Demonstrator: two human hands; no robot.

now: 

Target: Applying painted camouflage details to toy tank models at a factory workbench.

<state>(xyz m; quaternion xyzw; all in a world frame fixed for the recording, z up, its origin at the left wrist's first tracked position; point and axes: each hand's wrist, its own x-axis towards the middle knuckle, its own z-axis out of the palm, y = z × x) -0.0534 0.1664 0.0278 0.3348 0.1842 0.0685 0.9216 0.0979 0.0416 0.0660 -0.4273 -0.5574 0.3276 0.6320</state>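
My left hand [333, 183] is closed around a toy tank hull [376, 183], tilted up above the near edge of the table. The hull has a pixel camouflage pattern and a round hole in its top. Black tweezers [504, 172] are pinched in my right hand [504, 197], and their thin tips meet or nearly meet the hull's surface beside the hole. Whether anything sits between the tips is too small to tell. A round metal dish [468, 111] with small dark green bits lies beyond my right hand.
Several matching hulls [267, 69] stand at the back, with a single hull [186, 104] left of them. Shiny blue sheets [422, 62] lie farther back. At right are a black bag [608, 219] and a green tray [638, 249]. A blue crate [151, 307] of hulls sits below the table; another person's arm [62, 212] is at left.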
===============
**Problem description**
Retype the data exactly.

**Solution for this exercise**
Demonstrator: two human hands; no robot.

now: 

Target: Applying painted camouflage details to toy tank models at a factory workbench.

<state>(xyz m; quaternion xyzw; all in a world frame fixed for the recording, z up, its origin at the left wrist's first tracked position; point and axes: each hand's wrist, its own x-axis towards the middle knuckle, its own z-axis out of the palm, y = z × x) -0.0534 0.1664 0.0278 0.3348 0.1842 0.0685 0.9216 0.0979 0.0416 0.0660 -0.4273 -0.5574 0.3276 0.6320</state>
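My left hand [333, 183] is closed around a toy tank hull [376, 183], tilted up above the near edge of the table. The hull has a pixel camouflage pattern and a round hole in its top. Black tweezers [504, 172] are pinched in my right hand [504, 197], and their thin tips meet or nearly meet the hull's surface beside the hole. Whether anything sits between the tips is too small to tell. A round metal dish [468, 111] with small dark green bits lies beyond my right hand.
Several matching hulls [267, 69] stand at the back, with a single hull [186, 104] left of them. Shiny blue sheets [422, 62] lie farther back. At right are a black bag [608, 219] and a green tray [638, 249]. A blue crate [151, 307] of hulls sits below the table; another person's arm [62, 212] is at left.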

The required output has now been supplied.